## [TASK ITEM]
Copy each line below word for word and drop every image.

## [SUPPLIED INFORMATION]
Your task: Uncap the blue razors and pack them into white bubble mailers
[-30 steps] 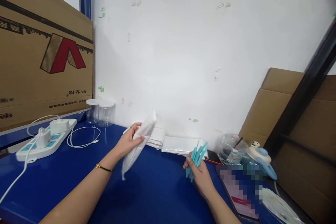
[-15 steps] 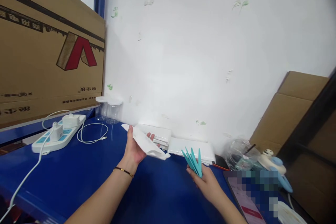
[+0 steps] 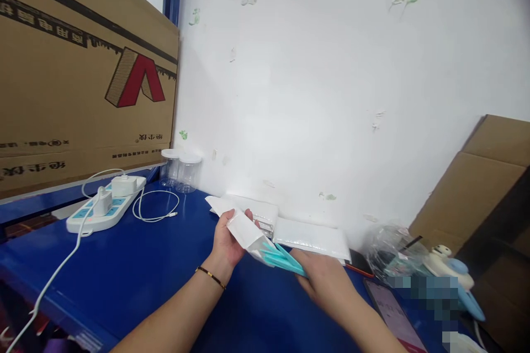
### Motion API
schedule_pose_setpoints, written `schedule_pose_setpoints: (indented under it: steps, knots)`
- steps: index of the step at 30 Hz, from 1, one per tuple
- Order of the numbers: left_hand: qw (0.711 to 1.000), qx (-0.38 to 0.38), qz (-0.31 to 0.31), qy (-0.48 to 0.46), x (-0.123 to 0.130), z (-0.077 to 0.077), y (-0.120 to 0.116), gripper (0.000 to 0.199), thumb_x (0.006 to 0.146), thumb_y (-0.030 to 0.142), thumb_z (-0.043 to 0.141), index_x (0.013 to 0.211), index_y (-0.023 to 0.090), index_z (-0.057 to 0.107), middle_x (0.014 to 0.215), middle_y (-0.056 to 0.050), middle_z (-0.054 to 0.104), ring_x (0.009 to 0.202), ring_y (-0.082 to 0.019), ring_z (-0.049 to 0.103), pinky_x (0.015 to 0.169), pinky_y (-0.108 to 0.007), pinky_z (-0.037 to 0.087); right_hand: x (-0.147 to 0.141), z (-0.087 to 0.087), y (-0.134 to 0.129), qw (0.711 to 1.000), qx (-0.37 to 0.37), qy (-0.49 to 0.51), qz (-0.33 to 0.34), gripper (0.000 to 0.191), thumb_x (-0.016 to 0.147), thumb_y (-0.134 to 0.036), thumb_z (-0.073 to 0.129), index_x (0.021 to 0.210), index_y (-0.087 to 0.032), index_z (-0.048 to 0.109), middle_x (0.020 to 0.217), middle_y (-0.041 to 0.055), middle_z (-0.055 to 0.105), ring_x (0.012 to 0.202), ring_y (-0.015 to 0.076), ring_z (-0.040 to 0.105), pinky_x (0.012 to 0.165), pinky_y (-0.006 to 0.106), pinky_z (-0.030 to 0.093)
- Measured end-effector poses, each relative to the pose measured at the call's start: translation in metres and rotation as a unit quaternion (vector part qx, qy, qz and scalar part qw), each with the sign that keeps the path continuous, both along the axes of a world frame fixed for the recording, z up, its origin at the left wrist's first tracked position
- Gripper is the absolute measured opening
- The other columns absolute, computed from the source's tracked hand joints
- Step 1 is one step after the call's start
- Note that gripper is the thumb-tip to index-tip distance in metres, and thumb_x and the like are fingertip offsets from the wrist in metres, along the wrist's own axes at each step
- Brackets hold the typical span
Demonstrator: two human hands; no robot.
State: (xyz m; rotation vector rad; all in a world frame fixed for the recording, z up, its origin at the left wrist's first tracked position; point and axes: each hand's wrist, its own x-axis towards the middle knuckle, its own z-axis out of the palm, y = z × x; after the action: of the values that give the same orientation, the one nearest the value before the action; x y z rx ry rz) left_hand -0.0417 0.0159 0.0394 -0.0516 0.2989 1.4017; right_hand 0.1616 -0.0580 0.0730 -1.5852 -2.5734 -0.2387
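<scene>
Blue worktop (image 3: 136, 265), white wall behind it. Far left: white power strip with blue sockets (image 3: 105, 210), two white plug adapters seated in it, and a thin white cable (image 3: 155, 210) looped just beside it; another cable runs off the near left edge. Two clear plastic jars with white lids (image 3: 182, 170) stand against the wall. Large brown cardboard box (image 3: 78, 77) on a shelf at left, printed upside down: a red and striped V-shaped logo and lines of characters too small for me to read. Flat stack of white padded mailer bags (image 3: 308, 238) lies against the wall, directly behind my hands. To the right: crumpled clear plastic bag (image 3: 391, 248), small white and blue handheld fan (image 3: 453, 276), a phone lying flat, folded brown cardboard leaning on the wall. My left hand (image 3: 227, 240) grips a white padded mailer bag (image 3: 244, 231) above the worktop, thumb on top, fingers curled behind it, open mouth facing right. My right hand (image 3: 327, 281) has its fingers closed around a bunch of teal plastic sticks (image 3: 281, 258); their tips sit just inside the bag's mouth.
</scene>
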Motion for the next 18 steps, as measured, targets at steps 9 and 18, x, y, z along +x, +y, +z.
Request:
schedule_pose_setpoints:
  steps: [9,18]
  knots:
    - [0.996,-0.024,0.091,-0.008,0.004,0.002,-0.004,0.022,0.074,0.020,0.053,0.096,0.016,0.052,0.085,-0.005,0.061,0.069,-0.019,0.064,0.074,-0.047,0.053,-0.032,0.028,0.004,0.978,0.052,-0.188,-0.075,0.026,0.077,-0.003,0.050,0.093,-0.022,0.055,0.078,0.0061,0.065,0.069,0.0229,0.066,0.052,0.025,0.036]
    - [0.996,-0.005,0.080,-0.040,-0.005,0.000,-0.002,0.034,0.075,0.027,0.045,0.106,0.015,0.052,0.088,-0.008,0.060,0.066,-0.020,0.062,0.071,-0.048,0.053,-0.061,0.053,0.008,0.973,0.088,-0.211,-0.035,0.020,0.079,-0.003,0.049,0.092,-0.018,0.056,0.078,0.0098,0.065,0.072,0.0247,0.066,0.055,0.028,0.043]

## [WRITTEN ANSWER]
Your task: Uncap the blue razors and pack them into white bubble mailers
[-30 steps] 
[-15 steps] 
[+0 steps] 
### Motion API
schedule_pose_setpoints, written `schedule_pose_setpoints: (indented under it: steps, knots)`
- steps: index of the step at 30 Hz, from 1, one per tuple
- Order of the numbers: left_hand: qw (0.711 to 1.000), qx (-0.38 to 0.38), qz (-0.31 to 0.31), qy (-0.48 to 0.46), x (-0.123 to 0.130), z (-0.077 to 0.077), y (-0.120 to 0.116), gripper (0.000 to 0.199), thumb_x (0.006 to 0.146), thumb_y (-0.030 to 0.142), thumb_z (-0.043 to 0.141), index_x (0.013 to 0.211), index_y (-0.023 to 0.090), index_z (-0.057 to 0.107), middle_x (0.014 to 0.215), middle_y (-0.056 to 0.050), middle_z (-0.054 to 0.104), ring_x (0.009 to 0.202), ring_y (-0.082 to 0.019), ring_z (-0.049 to 0.103), pinky_x (0.015 to 0.169), pinky_y (-0.108 to 0.007), pinky_z (-0.037 to 0.087); right_hand: x (-0.147 to 0.141), z (-0.087 to 0.087), y (-0.134 to 0.129), qw (0.711 to 1.000), qx (-0.37 to 0.37), qy (-0.49 to 0.51), qz (-0.33 to 0.34), gripper (0.000 to 0.191), thumb_x (-0.016 to 0.147), thumb_y (-0.134 to 0.036), thumb_z (-0.073 to 0.129), index_x (0.021 to 0.210), index_y (-0.087 to 0.032), index_z (-0.048 to 0.109), middle_x (0.020 to 0.217), middle_y (-0.041 to 0.055), middle_z (-0.055 to 0.105), ring_x (0.012 to 0.202), ring_y (-0.015 to 0.076), ring_z (-0.040 to 0.105), pinky_x (0.012 to 0.165), pinky_y (-0.006 to 0.106), pinky_z (-0.030 to 0.093)
- Measured end-effector poses, each relative to the pose measured at the call's start: translation in metres and rotation as a unit quaternion (vector part qx, qy, qz and scalar part qw), each with the sign that keeps the path continuous, both along the axes of a world frame fixed for the recording, z up, its origin at the left wrist's first tracked position
- Gripper is the absolute measured opening
- The other columns absolute, computed from the source's tracked hand joints
- Step 1 is one step after the call's start
- Note that gripper is the thumb-tip to index-tip distance in metres, and thumb_x and the like are fingertip offsets from the wrist in metres, along the wrist's own axes at each step
- Brackets hold the typical span
Demonstrator: two human hands; no robot.
State: (xyz m; rotation vector rad; all in a world frame fixed for the recording, z up, its origin at the left wrist's first tracked position; point and axes: each hand's wrist, its own x-axis towards the middle knuckle, its own z-axis out of the palm, y = z × x; after the action: of the values that give the same orientation, the one nearest the value before the action; x y z rx ry rz) left_hand -0.0417 0.0159 0.0394 -0.0516 0.2989 1.4017; right_hand 0.1616 -0.0580 0.0730 -1.5852 -2.5734 -0.2387
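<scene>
Blue worktop (image 3: 136, 265), white wall behind it. Far left: white power strip with blue sockets (image 3: 105, 210), two white plug adapters seated in it, and a thin white cable (image 3: 155, 210) looped just beside it; another cable runs off the near left edge. Two clear plastic jars with white lids (image 3: 182, 170) stand against the wall. Large brown cardboard box (image 3: 78, 77) on a shelf at left, printed upside down: a red and striped V-shaped logo and lines of characters too small for me to read. Flat stack of white padded mailer bags (image 3: 308, 238) lies against the wall, directly behind my hands. To the right: crumpled clear plastic bag (image 3: 391, 248), small white and blue handheld fan (image 3: 453, 276), a phone lying flat, folded brown cardboard leaning on the wall. My left hand (image 3: 227, 240) grips a white padded mailer bag (image 3: 244, 231) above the worktop, thumb on top, fingers curled behind it, open mouth facing right. My right hand (image 3: 327, 281) has its fingers closed around a bunch of teal plastic sticks (image 3: 281, 258); their tips sit just inside the bag's mouth.
</scene>
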Motion for the next 18 steps, as measured, targets at steps 9 and 18, x, y, z along +x, +y, +z.
Request:
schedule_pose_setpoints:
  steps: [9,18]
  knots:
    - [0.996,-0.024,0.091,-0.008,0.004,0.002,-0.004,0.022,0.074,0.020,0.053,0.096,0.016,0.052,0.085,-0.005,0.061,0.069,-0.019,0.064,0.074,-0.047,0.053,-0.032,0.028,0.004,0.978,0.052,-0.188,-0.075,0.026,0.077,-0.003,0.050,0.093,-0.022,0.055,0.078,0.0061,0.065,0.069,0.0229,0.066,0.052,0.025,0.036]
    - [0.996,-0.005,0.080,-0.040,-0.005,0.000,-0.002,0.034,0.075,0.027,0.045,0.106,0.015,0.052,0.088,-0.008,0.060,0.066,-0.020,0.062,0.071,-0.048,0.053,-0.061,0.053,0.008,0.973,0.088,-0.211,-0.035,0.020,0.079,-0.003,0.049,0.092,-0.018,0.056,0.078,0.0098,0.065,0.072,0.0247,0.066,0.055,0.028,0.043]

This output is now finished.